■ Problem statement ■
Look through the records below, count the lines with the word "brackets", and reply with only the number.

■ Input material ■
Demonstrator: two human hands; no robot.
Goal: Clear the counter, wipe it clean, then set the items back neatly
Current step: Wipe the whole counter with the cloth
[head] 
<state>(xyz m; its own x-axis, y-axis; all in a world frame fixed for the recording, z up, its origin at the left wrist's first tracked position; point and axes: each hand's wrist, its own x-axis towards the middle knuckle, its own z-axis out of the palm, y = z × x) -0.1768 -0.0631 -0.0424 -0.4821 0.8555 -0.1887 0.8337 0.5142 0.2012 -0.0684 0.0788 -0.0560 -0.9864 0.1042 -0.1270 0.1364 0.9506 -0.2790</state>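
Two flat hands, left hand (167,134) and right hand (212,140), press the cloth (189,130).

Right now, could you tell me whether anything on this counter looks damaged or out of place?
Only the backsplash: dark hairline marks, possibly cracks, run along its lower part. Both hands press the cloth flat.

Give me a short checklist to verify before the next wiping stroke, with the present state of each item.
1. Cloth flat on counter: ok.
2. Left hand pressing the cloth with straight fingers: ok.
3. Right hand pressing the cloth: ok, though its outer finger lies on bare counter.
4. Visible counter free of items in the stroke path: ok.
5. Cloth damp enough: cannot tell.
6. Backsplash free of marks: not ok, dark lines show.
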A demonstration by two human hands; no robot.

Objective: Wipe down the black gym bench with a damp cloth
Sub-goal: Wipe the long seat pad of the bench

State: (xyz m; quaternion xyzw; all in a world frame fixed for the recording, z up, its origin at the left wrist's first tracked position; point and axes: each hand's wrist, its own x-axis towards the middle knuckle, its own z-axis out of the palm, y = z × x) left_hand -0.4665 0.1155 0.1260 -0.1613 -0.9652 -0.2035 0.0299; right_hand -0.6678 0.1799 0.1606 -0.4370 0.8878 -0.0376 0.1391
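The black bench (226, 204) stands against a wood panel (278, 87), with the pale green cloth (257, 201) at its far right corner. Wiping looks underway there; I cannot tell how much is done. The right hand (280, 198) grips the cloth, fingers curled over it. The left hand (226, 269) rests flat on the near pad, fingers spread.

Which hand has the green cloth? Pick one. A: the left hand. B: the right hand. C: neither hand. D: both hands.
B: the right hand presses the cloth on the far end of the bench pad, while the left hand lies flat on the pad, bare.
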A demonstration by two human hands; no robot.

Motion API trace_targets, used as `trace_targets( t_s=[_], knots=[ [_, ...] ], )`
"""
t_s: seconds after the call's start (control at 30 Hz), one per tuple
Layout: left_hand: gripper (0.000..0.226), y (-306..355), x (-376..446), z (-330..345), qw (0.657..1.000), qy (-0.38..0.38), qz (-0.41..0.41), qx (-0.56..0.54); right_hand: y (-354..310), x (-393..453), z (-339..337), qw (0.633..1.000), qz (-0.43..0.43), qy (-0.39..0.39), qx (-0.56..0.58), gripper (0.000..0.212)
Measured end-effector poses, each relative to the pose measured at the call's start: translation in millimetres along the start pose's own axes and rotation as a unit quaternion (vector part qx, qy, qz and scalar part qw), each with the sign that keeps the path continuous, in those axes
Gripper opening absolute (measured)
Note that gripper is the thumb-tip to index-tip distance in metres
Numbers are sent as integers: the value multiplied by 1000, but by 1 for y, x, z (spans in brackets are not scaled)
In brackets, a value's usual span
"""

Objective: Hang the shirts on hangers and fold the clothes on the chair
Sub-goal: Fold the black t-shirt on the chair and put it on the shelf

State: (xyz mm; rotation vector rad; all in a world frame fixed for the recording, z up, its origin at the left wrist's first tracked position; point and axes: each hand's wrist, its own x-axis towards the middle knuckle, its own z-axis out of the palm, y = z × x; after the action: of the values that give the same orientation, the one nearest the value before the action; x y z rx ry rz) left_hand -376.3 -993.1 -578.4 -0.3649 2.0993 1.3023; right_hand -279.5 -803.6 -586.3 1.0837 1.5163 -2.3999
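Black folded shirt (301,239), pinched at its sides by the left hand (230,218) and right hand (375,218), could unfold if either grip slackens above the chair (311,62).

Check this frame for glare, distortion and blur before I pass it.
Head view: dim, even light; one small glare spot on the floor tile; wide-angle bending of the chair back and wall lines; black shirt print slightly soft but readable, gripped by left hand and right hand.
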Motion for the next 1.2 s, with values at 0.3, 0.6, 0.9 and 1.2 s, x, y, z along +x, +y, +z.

■ Answer space ■
2